As you can see, the snapshot shows all the records as the merging happens instantly during writing action itself.

Now, let's learn how the MoR table type handles the same transactions. The following diagram represents the flow:

Figure 11.2 – Amazon Hudi MoR commit flow (Source: https://cwiki.apache.org/confluence/display/HUDI/Design+And+Architecture)

Figure 11.2 – Amazon Hudi MoR commit flow (Source: https://cwiki.apache.org/confluence/display/HUDI/Design+And+Architecture)

As explained earlier, CoW does the delta data merging instantly, whereas MoR does the merging while reading. As you can see in the preceding diagram, there is a new view called the Read Optimized view that shows all latest data by getting it from the MoR table and the latest committed data from CoW tables.

Now that we understand how Hudi works, let's look at some of the popular use cases for which the Hudi framework is most appropriate.

Popular use cases

The following are some of the popular use cases for which the Hudi framework is widely adopted:

  • Updating and deleting data from a data lake to meet compliance requirements: Often for privacy regulations such as the California Consumer Privacy Act (CCPA) or the General Data Protection Regulation (GDPR), organizations are required to delete records of specific users or delete data after a specific time, which requires record-level transactions in data lakes. Hudi maintains additional metadata to keep track of the records and updates or deletes them with simple API invocations.
  • Incremental data processing: When you are trying to set up a data lake that receives incremental Change Data Capture (CDC) data from a source system, you can use Hudi to apply the incremental changes to the data lake so that your end users can see the latest view of the data.
  • Near-real-time event streaming: When you integrate a real-time streaming pipeline in which you might receive data for IoT systems or from a message bus such as Kinesis Data Stream, you can use Hudi with Spark Structured Streaming to update data in a data lake.
  • Having a unified data store for analytics: When data scientists or data analysts use data for analytics, for some use cases they look for recent real-time views and for other use cases they look for incremental update views. Hudi provides the option to query different views of the data, making it a unified data store for analytics.

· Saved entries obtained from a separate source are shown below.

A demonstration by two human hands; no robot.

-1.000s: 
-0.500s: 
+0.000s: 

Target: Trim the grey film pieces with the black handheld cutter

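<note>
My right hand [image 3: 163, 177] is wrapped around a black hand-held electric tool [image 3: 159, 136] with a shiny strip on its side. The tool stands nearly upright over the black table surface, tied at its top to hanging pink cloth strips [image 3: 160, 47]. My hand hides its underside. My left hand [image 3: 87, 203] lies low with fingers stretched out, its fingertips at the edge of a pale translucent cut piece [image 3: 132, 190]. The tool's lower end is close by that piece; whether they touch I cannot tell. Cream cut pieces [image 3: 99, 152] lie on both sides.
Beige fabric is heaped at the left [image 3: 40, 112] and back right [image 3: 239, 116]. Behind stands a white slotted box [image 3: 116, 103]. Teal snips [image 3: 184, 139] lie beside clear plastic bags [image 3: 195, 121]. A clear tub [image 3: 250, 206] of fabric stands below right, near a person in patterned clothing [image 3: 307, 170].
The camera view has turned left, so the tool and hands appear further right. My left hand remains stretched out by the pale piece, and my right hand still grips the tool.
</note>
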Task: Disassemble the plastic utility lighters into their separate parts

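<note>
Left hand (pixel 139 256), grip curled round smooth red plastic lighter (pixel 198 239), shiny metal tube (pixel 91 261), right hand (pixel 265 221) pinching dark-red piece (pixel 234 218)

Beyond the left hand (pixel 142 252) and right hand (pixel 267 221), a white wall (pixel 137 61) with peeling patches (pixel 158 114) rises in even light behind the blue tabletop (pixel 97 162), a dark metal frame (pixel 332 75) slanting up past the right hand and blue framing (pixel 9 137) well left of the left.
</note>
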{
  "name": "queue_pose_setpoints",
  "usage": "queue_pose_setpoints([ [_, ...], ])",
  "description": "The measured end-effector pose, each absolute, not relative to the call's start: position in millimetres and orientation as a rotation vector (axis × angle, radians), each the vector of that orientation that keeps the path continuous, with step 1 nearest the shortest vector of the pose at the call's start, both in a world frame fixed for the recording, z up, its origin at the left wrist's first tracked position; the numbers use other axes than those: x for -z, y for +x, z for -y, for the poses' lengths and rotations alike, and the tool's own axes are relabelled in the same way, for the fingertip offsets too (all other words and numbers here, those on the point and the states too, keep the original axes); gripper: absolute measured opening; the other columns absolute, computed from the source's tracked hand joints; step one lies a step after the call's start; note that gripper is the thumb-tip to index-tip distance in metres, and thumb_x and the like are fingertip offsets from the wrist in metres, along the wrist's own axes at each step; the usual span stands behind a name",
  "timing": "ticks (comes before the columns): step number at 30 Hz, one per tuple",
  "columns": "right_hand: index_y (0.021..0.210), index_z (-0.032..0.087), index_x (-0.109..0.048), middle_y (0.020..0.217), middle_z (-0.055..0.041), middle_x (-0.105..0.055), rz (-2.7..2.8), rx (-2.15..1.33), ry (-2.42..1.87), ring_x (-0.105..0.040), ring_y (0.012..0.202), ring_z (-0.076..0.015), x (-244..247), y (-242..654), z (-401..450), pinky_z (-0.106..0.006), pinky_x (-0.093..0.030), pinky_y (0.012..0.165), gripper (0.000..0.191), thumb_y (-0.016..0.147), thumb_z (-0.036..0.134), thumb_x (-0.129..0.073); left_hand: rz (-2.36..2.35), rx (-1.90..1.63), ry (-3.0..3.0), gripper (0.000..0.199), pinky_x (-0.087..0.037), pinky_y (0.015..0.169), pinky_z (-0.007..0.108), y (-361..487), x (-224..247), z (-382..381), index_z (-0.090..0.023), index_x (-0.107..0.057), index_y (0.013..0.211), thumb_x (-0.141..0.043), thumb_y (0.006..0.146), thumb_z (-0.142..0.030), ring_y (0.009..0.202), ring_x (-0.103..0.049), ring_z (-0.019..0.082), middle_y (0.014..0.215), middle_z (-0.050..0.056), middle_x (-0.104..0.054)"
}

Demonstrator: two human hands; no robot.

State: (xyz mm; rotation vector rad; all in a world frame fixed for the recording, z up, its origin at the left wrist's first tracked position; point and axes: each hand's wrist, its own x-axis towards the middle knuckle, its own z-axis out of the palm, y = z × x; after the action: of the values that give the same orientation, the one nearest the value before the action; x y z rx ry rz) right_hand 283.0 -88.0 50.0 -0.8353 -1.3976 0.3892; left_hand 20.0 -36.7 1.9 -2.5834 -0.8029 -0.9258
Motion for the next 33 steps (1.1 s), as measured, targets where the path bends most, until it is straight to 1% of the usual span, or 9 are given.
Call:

From the 5.28.0 release, Amazon EMR supports integration with Hudi, which means it installs Hudi-related libraries when you create an EMR cluster with Hive, Spark, or Presto.

Registering Hudi data with your Hive or Glue Data Catalog metastore

Like other Hive metastore tables, if you register your Hudi dataset with a Hive metastore then you can query your Hudi table using the Hive, Spark SQL, or Presto query engines. In addition, you can also integrate Hudi tables with your AWS Glue catalog.

As explained at the beginning of this chapter, Hudi provides two options when you write to a dataset: one is CoW and the other is MoR. When you register a table as MoR, then in your metastore, you will see two separate tables. One table has the original name that you specified, and another additional table will have a suffix of _rt to provide a real-time view of the data.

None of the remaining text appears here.